__WORK INSTRUCTIONS__
Read the records below and copy each line that contains "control".

::::::

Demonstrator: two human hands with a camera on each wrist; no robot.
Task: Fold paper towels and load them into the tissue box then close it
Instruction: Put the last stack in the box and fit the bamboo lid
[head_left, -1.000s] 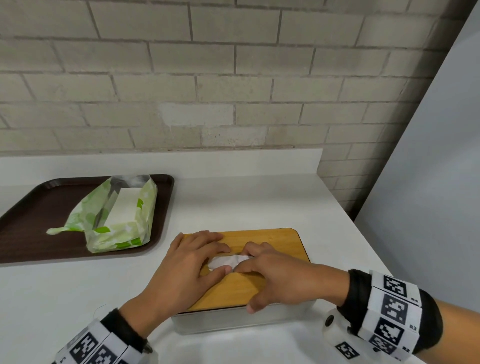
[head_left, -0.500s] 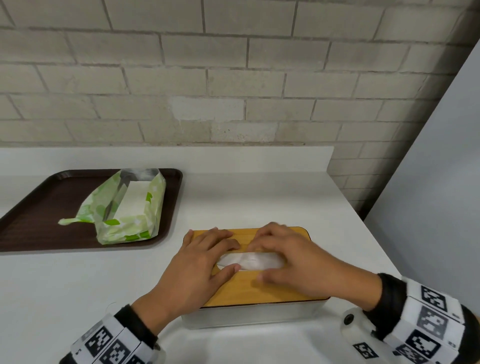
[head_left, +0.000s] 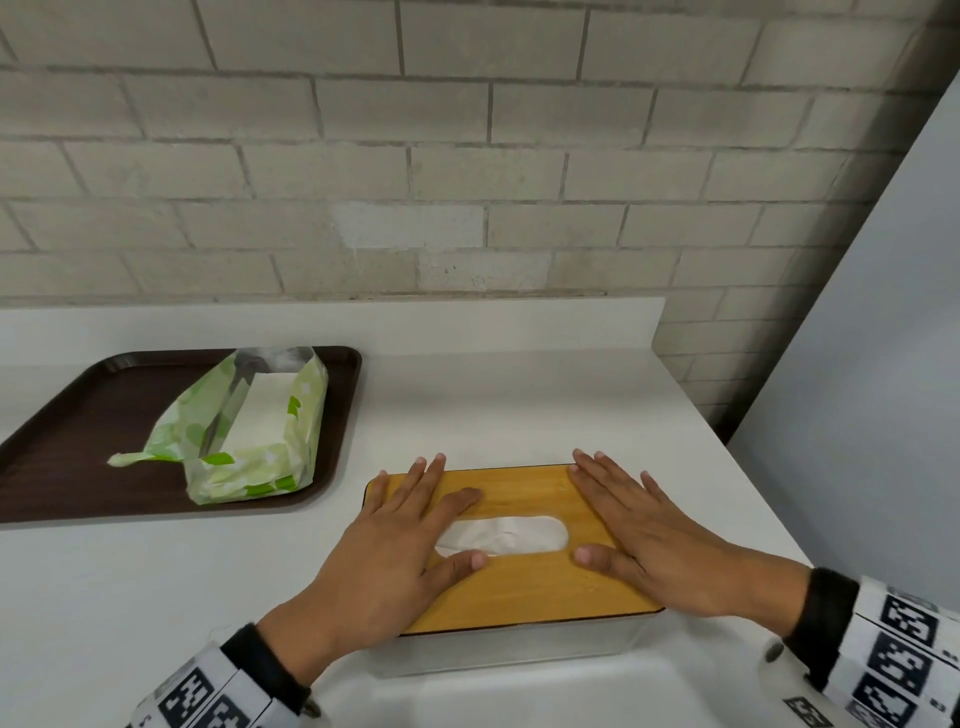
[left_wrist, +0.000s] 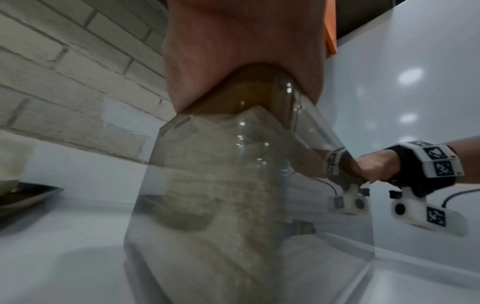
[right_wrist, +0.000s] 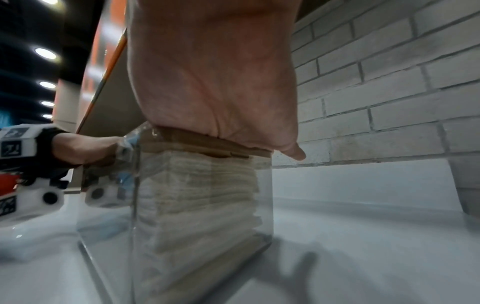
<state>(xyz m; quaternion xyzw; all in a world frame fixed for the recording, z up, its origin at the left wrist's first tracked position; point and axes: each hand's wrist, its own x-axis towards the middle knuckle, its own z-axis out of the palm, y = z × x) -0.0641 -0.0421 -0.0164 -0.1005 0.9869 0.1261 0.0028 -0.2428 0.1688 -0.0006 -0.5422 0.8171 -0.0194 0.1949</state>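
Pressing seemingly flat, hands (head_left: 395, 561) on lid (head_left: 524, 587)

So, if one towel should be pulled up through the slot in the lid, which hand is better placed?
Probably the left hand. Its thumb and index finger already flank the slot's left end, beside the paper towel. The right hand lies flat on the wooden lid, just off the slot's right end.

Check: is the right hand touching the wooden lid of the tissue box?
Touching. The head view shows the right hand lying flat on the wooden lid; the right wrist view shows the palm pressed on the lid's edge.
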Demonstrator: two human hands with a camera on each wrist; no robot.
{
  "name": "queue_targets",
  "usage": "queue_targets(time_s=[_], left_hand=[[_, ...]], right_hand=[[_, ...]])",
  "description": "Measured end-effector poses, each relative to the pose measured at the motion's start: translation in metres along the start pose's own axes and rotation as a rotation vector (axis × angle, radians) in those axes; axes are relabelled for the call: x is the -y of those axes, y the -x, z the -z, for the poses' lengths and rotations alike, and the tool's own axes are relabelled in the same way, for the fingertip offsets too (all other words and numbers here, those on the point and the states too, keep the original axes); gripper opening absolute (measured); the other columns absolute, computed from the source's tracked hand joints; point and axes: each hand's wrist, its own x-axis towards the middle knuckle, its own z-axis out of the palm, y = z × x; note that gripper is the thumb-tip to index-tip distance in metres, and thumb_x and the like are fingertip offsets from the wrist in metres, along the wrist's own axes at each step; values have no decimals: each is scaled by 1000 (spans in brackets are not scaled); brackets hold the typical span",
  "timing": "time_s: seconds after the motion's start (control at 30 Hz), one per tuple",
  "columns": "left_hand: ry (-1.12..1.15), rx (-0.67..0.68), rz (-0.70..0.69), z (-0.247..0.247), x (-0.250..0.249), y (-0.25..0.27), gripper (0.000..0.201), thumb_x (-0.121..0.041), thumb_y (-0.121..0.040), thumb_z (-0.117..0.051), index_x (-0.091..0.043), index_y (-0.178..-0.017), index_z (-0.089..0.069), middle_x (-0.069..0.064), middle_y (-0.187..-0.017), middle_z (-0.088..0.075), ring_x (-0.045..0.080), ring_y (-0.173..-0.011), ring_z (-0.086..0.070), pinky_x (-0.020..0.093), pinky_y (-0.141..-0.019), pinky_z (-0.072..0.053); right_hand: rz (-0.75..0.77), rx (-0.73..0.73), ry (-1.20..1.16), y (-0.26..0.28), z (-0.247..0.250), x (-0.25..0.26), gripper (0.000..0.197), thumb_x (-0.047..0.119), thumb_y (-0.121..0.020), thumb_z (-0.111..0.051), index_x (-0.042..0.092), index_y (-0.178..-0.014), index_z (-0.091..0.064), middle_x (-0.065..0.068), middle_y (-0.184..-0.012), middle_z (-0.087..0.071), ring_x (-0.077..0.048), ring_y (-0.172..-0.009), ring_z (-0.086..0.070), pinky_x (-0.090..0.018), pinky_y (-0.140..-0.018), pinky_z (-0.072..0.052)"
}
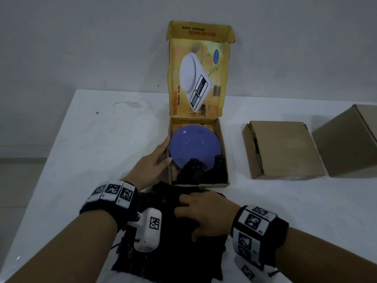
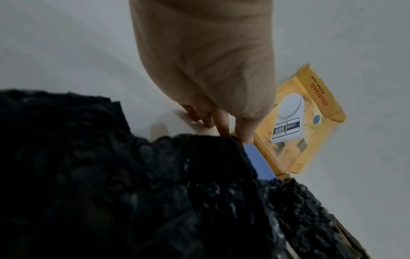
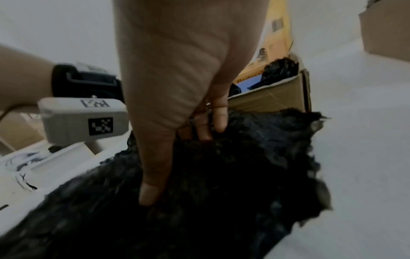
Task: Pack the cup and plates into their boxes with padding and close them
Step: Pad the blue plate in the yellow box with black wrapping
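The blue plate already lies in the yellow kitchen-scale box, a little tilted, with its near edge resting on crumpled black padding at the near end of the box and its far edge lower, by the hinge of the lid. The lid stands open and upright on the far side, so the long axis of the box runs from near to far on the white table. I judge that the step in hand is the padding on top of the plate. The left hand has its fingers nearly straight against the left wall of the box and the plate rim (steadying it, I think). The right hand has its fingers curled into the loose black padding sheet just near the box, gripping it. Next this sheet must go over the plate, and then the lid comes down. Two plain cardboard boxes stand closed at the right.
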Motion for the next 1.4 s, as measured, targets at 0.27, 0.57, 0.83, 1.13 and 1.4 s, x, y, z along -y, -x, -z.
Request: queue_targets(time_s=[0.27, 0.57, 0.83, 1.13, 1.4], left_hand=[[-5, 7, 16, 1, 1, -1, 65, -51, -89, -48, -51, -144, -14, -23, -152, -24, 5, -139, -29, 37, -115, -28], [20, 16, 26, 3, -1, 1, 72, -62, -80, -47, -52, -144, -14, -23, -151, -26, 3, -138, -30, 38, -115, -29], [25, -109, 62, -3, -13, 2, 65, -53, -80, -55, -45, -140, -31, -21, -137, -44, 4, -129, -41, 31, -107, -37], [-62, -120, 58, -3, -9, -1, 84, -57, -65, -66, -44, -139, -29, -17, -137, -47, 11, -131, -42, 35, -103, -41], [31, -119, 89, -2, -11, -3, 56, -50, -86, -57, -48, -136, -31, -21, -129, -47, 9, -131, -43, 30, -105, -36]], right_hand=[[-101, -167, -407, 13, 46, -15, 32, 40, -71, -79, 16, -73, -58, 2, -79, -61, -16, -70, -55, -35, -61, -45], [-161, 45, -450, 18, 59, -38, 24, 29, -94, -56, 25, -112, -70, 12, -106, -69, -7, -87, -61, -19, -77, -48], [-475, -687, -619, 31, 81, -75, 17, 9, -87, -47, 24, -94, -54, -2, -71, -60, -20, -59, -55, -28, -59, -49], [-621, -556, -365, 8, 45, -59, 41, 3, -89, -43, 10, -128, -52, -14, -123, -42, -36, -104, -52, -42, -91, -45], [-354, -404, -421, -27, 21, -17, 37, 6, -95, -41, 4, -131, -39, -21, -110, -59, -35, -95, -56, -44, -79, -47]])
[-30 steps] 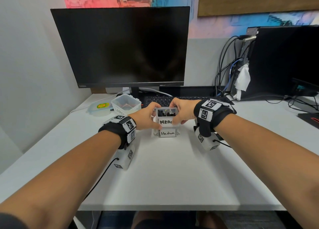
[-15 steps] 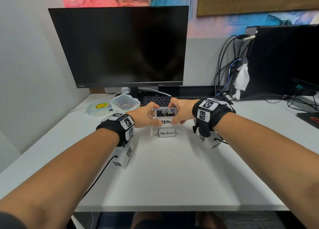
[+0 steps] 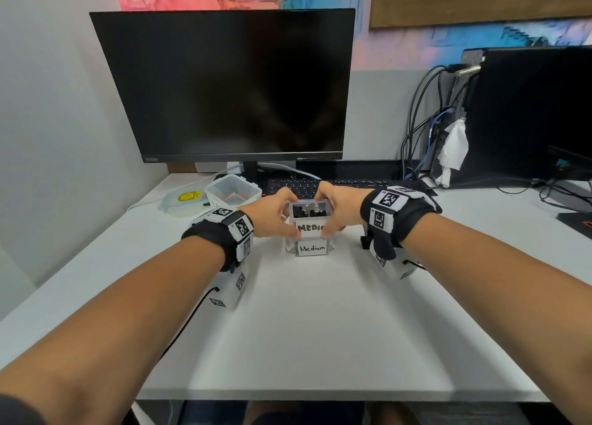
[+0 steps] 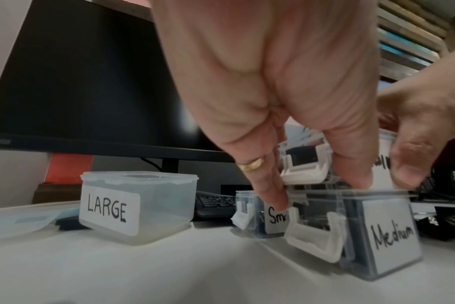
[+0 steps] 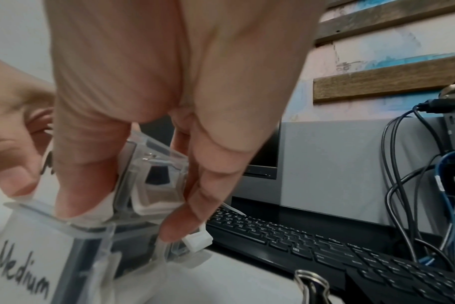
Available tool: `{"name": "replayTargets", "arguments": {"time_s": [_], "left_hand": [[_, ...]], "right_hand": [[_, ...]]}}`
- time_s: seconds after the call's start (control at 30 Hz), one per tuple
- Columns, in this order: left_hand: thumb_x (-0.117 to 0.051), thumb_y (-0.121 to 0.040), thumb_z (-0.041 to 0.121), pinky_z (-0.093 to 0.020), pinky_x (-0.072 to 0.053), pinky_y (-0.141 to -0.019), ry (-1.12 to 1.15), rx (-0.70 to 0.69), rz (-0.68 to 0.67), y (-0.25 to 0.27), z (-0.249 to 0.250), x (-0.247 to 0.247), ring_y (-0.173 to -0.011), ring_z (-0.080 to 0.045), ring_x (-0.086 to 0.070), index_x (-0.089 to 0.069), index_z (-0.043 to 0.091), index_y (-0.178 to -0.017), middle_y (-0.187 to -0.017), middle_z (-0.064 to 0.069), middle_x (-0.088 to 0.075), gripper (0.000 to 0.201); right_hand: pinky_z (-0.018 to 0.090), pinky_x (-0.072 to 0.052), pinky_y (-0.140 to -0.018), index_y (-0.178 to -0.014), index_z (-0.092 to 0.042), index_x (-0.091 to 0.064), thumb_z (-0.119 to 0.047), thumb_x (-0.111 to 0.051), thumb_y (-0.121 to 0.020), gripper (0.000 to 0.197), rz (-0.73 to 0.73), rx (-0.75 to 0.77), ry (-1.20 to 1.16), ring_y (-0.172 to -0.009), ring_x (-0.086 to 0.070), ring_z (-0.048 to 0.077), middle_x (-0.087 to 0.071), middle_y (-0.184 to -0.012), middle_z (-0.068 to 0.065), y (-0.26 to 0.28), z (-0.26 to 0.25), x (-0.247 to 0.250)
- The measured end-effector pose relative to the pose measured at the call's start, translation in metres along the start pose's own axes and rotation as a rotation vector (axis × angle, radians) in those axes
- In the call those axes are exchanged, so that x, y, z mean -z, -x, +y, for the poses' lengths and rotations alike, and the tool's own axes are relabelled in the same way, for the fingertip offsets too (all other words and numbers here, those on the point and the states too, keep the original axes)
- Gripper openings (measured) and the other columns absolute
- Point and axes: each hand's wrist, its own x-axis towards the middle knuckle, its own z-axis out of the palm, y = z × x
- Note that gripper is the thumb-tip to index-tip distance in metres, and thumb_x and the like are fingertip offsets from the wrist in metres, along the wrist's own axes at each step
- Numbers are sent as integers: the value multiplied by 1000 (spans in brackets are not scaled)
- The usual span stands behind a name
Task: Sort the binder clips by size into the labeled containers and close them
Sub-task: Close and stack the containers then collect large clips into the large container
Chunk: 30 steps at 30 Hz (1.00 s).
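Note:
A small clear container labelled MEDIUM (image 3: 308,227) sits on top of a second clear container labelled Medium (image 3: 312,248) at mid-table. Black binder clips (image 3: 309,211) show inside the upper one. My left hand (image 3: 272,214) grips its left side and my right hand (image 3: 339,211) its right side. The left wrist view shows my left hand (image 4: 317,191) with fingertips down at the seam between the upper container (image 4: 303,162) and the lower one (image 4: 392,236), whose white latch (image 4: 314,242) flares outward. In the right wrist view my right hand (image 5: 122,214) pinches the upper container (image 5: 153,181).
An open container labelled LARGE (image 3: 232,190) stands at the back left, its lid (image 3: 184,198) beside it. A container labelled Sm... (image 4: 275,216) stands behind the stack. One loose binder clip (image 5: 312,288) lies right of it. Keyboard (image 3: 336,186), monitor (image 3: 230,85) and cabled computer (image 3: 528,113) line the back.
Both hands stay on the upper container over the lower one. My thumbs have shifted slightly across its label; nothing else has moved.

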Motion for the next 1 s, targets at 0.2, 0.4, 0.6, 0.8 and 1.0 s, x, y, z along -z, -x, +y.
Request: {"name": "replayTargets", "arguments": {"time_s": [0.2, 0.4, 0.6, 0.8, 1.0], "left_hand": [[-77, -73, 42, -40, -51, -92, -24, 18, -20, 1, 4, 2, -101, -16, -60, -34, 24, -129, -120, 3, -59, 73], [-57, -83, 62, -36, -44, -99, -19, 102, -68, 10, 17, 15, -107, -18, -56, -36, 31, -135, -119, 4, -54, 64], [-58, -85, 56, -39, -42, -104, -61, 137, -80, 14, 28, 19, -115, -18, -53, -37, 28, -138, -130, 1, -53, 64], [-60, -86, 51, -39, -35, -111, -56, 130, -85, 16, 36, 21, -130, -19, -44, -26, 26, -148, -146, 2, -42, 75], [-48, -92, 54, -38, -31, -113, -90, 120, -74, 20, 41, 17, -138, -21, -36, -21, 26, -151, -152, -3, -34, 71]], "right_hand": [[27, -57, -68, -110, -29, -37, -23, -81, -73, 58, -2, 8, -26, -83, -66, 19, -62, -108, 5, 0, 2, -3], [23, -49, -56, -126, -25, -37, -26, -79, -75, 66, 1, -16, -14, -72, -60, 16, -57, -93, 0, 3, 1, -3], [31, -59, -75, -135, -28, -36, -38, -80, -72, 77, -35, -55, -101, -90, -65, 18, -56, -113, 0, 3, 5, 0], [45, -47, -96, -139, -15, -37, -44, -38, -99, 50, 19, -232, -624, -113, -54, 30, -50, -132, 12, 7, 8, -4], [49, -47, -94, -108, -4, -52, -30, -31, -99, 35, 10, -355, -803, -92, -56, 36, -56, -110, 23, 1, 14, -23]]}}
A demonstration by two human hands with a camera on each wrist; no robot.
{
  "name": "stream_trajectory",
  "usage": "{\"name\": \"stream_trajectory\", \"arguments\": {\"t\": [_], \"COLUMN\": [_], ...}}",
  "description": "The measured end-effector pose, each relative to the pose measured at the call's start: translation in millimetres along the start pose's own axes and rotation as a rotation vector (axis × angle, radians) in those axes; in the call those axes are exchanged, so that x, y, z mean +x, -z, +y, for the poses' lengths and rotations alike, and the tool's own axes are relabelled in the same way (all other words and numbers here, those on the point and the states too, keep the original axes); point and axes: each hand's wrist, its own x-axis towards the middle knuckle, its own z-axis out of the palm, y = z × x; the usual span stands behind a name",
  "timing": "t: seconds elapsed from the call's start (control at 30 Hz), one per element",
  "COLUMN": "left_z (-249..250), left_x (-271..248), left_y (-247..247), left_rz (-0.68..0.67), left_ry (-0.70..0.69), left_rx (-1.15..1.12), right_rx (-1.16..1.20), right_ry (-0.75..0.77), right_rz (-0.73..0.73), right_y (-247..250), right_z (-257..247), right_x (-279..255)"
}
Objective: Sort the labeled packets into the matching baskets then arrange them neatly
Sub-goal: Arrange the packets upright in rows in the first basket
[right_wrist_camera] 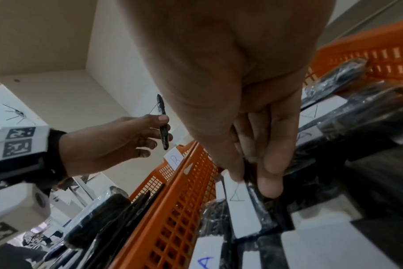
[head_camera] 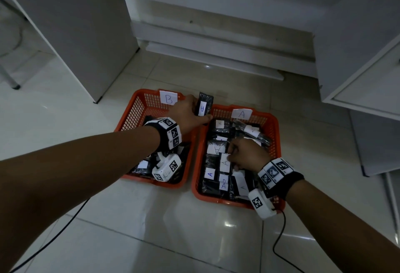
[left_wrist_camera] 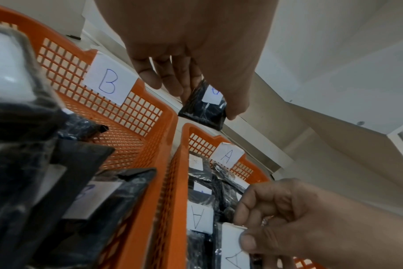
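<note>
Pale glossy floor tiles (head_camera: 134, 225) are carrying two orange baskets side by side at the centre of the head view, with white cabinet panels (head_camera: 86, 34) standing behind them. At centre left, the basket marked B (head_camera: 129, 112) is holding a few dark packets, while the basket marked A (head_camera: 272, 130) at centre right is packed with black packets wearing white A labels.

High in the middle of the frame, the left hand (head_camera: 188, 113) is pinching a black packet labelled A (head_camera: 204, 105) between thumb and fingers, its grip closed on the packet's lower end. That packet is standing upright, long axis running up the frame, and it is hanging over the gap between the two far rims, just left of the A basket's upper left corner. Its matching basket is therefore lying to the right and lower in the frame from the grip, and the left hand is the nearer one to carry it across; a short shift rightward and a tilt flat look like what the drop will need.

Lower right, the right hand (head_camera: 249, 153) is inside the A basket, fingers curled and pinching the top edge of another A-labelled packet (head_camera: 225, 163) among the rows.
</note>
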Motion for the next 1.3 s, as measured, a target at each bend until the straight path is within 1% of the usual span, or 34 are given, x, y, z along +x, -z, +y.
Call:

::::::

__ANSWER SPACE__
  "timing": "time_s: seconds after the motion's start (control at 30 Hz), one per tuple",
- time_s: seconds after the call's start (control at 30 Hz), one per tuple
  "timing": "t: seconds elapsed from the call's start (control at 30 Hz), one per element",

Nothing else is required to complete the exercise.